Later that afternoon, during a brief lull in the storm of preparations, a now deeply, and almost comically, deferential Annalisa brought him a cup of tea in his study. The tea was a rare, fragrant blend from the southern isles, a personal favorite of the King himself. It was a small, silent gesture of her new, and absolute, loyalty.

As they spoke, a quiet, professional conversation between two commanders reviewing the progress of their campaign, the door to the study burst open without a knock.

The jarring, arrogant intrusion was a profound breach of palace protocol, and Annalisa’s head snapped up, her eyes flashing with a cold, murderous fury.

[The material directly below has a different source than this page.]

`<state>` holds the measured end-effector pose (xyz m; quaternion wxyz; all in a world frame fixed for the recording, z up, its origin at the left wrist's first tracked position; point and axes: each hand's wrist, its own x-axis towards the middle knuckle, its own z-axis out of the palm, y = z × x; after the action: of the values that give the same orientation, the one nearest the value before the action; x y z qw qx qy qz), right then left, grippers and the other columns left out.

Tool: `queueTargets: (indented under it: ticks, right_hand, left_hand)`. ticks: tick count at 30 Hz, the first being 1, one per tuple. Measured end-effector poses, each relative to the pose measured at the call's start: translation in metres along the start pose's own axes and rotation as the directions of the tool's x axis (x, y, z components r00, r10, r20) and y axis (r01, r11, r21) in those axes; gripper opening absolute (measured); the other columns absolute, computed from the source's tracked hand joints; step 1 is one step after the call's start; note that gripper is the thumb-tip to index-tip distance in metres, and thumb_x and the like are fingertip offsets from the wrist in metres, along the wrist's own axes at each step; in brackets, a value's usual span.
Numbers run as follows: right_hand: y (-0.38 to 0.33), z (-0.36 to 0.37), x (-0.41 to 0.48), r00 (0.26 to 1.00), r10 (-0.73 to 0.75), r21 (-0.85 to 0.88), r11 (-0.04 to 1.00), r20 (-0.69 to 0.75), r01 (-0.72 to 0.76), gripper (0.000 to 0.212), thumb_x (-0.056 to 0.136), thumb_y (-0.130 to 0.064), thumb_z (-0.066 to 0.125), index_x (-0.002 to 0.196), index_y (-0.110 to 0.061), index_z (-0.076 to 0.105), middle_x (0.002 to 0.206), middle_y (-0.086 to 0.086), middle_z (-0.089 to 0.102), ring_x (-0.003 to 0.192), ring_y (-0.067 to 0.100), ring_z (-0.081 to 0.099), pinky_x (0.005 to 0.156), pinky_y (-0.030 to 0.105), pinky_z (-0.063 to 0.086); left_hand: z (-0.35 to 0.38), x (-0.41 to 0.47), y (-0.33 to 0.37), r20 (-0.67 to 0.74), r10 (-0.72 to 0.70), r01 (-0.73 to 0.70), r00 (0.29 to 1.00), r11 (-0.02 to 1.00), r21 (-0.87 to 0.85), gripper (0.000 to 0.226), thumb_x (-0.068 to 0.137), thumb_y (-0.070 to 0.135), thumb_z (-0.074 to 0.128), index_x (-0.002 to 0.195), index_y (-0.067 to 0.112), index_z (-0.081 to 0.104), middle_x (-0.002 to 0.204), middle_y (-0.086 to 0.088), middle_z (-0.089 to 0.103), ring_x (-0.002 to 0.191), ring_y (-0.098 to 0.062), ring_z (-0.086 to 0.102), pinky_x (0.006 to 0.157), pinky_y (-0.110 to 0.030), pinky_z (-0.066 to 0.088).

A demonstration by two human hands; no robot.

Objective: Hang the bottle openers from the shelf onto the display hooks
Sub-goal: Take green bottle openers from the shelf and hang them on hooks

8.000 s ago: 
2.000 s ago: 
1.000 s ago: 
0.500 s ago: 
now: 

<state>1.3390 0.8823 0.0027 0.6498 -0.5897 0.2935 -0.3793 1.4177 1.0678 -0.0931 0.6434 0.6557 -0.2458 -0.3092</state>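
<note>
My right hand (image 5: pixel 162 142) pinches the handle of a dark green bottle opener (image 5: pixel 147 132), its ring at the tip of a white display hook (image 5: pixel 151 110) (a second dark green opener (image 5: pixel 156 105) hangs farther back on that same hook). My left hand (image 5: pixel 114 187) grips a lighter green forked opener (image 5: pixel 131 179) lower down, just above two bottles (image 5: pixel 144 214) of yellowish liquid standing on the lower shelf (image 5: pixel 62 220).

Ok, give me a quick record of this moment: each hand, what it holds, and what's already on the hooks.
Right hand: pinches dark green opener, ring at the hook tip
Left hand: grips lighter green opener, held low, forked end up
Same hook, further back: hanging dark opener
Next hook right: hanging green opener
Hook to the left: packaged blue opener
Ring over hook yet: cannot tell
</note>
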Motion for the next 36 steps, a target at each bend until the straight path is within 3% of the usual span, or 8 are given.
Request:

Princess Isabella strode into the room, her face a mask of bored, aristocratic disdain. And trailing in her wake, like a small, yapping, and deeply irritating puppy, was Victor, the arrogant Viscount’s heir whose public humiliation at the Academy had been a source of great, if fleeting, entertainment for Lloyd.

Victor’s eyes, small and mean, immediately fell upon Lloyd. He took in the scene: Lloyd, sitting behind a large, important-looking desk, being served the King’s own tea by the most feared and respected woman in the palace staff. And the sight of it, the sheer, undeniable reality of his pathetic cousin’s new, and utterly inexplicable, rise in status, was a poison in his veins.

His own, recent, and very public fall from grace had been a source of profound, festering humiliation. And here was the architect of that fall, not just surviving, but thriving, in the very heart of the royal court.

His jealousy, his resentment, and his own, deep-seated sense of inadequacy, all boiled over into a wave of petty, impotent, and deeply satisfying malice.

He sneered, a slow, ugly stretching of his lips.

"Well, well," Victor began, his voice a loud, braying thing that was designed to carry. "Look at what we have here. The great Lord Ferrum, the hero of Ashworth. How the mighty have fallen."